The security issue you raised is a red herring for a number of reasons. First, it is in Apple's best interest to provide a method to secure apps for the benefit of its customers. The only benefit to developers is it makes it difficult to pirate apps, but in our case it is a non-issue because most of our apps are free, and we secure the content that we sell for use in those apps. Again, the cost is nominal.The benefit of selling apps on the App Store has little to do with the factors you mentioned.  The benefit is exposure to over a billion users, essentially free advertising. For a very small developer just starting out, the 30% is well worth it when compared to the costs of advertising an app outside the App Store. But as app revenues move past $1 million, there is very little benefit from the 30% paid to Apple. And for well-known companies like Netflix and Spotify there is zero benefit since people know who they are and just need a client app to consume the content. 

I see more and more developers moving to a model where the app is free and functionality/content is sold outside the App Store.  There really is nothing the App Store offers us developers aside from exposure to new customers.  Moreover, dealing with Apple is often frustrating.  Their developer support is not at all like the customer support you get when you buy an iPad or iPhone. You are not allowed to call Developer Support, and any message you send via the developer portal is met with canned responses that often have no relevance at all. If you are lucky enough you may receive a phone call from someone who is clearly trained in conflict resolution, but who will not actually fix anything. 
I no longer bother unless the issue is critical.

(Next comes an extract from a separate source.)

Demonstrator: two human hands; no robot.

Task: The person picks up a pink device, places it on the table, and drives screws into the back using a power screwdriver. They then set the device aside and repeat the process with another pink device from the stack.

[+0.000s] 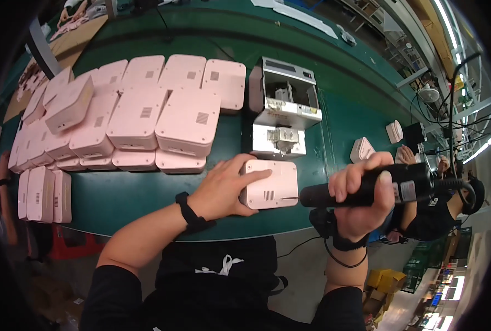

Deploying new apps and app versions is time consuming. Whenever we need to deploy a new app version to the App Store, I have to devote most of the day to that process.  
Screenshots have to be uploaded for every single device class.  iTunes Connect returns cryptic errors that the screenshot is the wrong size, when it is in fact exactly what Apple requires in its documentation. Creating app preview videos requires paying $299 for Final Cut Pro because video recordings from the actual device are incompatible. Then you need to spend half an hour archiving and uploading a bundle.  After you spend all that time uploading a bundle, it may reject the bundle, often with some cryptic error message that needs to be googled because Apple does not provide any context or information. After the bundle is uploaded, then App Store then needs to process it, which takes anywhere from 30 minutes to over a day.  It could be rejected again for some other reason, which requires you to start the process anew. In contrast, when we deploy a new web app, it takes a button push and 30 seconds of configuration.   

App reviews can be arbitrary, and appeals can take weeks, during which time your app is not being sold.  Even if you win, the next time you submit the app a different reviewer will reject it for the same reason.  And if your only source of income is the App Store there is always the danger that Apple will yank your developer privileges and put you out of business. 

To be fair, the issues I mentioned above don't occur every time, but often enough to make developers wonder why we pay so much money for Apple's service.